EXERCISE REQUIREMENTS —
Scan the records below for the line containing "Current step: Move" and the line containing "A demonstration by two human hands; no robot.". Copy both, plus every line between, exactly.

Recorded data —
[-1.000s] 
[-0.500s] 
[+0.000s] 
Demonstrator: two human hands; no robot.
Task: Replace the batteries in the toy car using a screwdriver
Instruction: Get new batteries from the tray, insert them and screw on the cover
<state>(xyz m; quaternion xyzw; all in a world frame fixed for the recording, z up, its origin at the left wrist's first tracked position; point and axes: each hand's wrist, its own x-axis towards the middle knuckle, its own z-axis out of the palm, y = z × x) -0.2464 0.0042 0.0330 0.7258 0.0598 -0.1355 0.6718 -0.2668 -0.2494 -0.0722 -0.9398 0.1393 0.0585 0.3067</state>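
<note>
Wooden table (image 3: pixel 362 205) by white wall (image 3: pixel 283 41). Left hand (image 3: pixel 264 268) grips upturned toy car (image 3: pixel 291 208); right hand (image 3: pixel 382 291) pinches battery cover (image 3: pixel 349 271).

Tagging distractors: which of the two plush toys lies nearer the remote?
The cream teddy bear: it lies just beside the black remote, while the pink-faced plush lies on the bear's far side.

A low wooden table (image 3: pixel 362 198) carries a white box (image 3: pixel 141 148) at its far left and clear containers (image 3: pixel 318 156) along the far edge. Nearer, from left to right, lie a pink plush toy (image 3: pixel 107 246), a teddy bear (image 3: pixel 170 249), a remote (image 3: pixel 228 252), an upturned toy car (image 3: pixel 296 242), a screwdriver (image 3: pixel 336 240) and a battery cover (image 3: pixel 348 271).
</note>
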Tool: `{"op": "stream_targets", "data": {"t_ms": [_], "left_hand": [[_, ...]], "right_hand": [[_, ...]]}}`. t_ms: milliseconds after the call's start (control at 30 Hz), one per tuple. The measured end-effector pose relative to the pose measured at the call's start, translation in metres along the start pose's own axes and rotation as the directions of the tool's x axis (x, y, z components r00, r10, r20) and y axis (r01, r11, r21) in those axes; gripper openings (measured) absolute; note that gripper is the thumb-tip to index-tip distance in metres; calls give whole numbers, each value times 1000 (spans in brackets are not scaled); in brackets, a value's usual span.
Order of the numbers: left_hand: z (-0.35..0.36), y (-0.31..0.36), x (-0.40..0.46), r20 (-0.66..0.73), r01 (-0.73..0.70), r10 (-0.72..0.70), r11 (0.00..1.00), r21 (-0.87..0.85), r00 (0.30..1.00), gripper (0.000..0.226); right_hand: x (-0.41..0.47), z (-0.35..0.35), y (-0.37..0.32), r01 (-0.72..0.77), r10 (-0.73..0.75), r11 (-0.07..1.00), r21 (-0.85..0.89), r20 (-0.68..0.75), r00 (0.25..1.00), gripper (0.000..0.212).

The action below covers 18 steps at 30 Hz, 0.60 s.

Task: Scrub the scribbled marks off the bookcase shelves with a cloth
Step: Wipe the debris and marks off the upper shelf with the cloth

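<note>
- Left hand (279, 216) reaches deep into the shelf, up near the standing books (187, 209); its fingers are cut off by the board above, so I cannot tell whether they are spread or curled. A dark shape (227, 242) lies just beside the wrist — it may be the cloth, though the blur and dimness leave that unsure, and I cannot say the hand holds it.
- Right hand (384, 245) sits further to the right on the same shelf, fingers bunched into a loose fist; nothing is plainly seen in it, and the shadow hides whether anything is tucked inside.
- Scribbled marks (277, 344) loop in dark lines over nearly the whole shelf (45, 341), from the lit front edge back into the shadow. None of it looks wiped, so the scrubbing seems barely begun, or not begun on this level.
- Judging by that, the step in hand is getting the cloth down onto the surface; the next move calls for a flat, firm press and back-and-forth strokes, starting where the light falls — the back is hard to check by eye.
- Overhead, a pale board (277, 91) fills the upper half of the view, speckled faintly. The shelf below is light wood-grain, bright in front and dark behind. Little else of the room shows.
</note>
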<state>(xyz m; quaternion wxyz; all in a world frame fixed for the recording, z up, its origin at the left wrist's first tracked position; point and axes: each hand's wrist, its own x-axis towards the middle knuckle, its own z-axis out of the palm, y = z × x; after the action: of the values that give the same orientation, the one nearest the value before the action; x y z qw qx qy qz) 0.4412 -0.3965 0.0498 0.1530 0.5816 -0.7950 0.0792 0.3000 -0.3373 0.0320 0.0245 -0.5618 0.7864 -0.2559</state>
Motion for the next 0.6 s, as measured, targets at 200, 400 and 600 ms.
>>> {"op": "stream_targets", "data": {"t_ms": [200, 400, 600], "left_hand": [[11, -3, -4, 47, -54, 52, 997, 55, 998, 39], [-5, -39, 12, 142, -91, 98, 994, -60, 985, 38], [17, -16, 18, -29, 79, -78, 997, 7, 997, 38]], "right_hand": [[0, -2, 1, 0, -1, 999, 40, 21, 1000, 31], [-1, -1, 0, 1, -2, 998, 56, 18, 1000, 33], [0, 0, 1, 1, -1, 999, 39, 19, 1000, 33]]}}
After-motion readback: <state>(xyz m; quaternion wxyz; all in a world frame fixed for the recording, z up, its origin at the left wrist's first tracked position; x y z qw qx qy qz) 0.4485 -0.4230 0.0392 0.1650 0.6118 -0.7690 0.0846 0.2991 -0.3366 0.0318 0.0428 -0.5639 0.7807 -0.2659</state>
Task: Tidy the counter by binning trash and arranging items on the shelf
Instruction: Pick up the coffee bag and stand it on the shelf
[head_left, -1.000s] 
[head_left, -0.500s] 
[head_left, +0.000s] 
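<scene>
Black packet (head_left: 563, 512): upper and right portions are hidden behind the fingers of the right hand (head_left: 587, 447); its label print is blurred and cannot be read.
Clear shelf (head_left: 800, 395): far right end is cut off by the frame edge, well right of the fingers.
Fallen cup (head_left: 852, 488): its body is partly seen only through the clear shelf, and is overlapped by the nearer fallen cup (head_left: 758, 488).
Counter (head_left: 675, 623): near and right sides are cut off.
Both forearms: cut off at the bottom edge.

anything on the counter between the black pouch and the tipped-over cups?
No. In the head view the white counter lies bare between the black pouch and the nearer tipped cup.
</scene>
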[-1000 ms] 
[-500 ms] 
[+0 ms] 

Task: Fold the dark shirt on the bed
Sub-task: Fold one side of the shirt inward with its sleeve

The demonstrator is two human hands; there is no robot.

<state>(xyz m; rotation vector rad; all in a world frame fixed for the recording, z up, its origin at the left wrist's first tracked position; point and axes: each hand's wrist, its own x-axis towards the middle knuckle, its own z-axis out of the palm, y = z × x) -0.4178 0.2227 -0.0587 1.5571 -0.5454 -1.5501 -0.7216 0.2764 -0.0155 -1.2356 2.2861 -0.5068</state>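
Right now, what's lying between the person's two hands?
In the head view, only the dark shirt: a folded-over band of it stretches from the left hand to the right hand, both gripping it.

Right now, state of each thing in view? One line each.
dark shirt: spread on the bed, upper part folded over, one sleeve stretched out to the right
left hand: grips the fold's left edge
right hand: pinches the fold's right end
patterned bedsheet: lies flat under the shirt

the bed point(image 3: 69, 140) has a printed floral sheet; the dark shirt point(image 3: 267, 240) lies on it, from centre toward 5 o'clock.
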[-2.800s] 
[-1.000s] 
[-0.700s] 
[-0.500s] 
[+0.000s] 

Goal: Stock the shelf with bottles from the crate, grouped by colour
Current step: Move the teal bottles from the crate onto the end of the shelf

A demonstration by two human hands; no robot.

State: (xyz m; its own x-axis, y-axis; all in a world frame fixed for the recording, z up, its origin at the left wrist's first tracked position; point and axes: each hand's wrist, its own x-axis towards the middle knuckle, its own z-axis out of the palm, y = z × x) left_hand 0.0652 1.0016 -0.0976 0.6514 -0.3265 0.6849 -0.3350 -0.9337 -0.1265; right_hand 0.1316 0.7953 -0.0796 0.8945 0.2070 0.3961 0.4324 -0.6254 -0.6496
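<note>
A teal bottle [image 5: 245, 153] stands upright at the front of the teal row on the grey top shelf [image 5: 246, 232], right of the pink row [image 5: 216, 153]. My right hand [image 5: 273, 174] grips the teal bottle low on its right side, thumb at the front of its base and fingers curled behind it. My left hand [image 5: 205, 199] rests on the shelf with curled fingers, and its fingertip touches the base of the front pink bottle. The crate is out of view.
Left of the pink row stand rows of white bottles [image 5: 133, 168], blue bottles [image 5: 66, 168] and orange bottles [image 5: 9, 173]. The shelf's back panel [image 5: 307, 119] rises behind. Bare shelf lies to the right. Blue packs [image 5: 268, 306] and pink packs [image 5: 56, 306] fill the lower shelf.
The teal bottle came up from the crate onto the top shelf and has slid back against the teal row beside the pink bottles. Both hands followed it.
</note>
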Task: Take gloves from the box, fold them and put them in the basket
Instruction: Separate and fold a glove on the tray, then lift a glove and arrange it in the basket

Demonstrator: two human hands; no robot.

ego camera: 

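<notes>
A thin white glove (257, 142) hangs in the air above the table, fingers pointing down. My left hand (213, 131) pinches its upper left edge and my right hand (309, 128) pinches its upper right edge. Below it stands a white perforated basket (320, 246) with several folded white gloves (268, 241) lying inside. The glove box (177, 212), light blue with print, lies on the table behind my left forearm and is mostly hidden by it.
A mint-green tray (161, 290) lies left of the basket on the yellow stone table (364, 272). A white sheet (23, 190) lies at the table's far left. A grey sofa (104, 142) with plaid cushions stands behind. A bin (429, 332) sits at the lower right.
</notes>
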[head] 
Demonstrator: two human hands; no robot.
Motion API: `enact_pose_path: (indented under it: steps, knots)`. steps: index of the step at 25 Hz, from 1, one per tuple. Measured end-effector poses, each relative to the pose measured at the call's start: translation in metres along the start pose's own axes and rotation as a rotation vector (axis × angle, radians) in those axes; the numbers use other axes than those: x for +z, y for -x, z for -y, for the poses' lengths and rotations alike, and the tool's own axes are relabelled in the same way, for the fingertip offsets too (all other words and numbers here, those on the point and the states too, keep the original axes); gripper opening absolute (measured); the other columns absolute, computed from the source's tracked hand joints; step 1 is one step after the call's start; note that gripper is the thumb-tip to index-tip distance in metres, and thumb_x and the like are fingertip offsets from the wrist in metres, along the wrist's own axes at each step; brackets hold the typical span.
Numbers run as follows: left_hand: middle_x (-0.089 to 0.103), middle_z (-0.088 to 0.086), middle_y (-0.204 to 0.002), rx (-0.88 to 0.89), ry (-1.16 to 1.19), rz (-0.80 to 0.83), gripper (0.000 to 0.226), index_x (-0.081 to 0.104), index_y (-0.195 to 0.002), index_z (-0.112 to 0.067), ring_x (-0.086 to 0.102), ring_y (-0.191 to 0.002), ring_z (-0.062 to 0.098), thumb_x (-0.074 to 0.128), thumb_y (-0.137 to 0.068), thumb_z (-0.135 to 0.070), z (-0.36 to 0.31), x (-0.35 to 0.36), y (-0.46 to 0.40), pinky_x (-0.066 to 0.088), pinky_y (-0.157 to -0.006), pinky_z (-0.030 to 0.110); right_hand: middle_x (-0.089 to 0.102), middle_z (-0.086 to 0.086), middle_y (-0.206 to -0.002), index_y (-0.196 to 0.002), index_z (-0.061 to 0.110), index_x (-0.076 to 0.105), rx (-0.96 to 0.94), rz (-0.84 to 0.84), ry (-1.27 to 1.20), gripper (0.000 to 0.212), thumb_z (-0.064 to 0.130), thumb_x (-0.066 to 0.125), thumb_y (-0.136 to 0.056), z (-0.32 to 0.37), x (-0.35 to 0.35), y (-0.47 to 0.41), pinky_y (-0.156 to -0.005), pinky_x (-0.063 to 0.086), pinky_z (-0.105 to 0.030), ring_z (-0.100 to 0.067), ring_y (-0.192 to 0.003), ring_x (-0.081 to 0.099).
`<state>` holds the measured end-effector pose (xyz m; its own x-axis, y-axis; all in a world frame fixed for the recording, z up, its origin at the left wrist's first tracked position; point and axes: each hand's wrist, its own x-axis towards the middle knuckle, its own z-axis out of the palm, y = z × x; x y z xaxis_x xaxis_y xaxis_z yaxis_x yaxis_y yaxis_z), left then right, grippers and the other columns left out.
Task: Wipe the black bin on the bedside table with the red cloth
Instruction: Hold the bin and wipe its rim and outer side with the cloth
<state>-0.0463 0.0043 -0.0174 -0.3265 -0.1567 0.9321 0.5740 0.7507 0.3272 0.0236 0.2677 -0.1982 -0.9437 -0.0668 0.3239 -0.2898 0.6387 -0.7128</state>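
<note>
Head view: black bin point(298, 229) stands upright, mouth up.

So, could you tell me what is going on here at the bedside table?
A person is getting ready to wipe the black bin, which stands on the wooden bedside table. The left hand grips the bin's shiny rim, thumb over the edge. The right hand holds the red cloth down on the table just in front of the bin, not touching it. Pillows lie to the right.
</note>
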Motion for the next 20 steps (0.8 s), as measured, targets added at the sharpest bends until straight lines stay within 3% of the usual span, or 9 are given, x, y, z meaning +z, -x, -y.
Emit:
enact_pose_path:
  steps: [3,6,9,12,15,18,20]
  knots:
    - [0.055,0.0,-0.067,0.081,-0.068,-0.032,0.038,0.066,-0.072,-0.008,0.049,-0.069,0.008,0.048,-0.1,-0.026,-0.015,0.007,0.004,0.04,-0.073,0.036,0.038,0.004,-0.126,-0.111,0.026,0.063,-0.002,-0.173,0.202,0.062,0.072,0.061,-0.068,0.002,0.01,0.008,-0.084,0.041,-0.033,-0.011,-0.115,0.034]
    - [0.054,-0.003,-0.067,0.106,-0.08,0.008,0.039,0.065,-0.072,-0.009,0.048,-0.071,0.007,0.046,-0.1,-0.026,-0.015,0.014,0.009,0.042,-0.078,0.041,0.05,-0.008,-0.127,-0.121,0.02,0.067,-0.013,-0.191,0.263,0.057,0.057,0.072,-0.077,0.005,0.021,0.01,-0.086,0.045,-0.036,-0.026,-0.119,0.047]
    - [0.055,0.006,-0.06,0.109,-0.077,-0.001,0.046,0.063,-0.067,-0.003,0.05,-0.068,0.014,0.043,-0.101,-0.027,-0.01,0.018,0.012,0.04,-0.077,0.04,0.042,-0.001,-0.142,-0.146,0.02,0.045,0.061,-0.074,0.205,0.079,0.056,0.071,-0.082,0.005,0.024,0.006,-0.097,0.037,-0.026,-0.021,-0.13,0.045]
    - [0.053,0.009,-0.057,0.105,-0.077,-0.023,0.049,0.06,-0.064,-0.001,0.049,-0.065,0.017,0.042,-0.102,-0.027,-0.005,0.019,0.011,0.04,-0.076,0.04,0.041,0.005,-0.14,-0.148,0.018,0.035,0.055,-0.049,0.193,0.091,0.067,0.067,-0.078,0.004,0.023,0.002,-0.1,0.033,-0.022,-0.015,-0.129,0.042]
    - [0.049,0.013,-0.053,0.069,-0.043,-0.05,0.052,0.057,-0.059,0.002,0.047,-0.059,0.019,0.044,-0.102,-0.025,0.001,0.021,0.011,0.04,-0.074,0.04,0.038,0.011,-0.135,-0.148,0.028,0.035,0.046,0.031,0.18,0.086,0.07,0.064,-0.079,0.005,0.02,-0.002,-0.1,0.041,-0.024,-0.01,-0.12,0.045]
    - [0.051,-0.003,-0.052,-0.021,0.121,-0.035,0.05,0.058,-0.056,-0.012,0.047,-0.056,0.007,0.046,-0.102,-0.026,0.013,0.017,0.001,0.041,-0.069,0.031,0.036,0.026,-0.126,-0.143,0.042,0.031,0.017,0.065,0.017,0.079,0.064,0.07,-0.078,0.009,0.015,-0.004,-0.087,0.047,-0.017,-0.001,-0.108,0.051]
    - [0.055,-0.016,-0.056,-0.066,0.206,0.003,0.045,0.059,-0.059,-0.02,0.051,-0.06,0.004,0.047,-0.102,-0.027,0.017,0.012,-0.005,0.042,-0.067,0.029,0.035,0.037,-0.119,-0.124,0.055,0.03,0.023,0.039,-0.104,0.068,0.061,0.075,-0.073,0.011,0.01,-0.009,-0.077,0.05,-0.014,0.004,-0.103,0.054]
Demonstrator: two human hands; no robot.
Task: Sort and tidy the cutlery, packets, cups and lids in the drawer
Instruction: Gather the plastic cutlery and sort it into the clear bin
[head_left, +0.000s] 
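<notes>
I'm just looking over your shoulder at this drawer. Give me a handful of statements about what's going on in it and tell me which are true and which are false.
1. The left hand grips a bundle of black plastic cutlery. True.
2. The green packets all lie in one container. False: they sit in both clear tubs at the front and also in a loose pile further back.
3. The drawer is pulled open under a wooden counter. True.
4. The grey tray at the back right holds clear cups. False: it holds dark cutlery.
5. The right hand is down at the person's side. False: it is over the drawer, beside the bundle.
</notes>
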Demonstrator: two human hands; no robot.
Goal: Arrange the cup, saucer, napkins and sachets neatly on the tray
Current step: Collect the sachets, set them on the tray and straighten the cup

RESPONSE AREA —
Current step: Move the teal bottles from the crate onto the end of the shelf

A demonstration by two human hands; no robot.

That's the answer, with nothing more to add.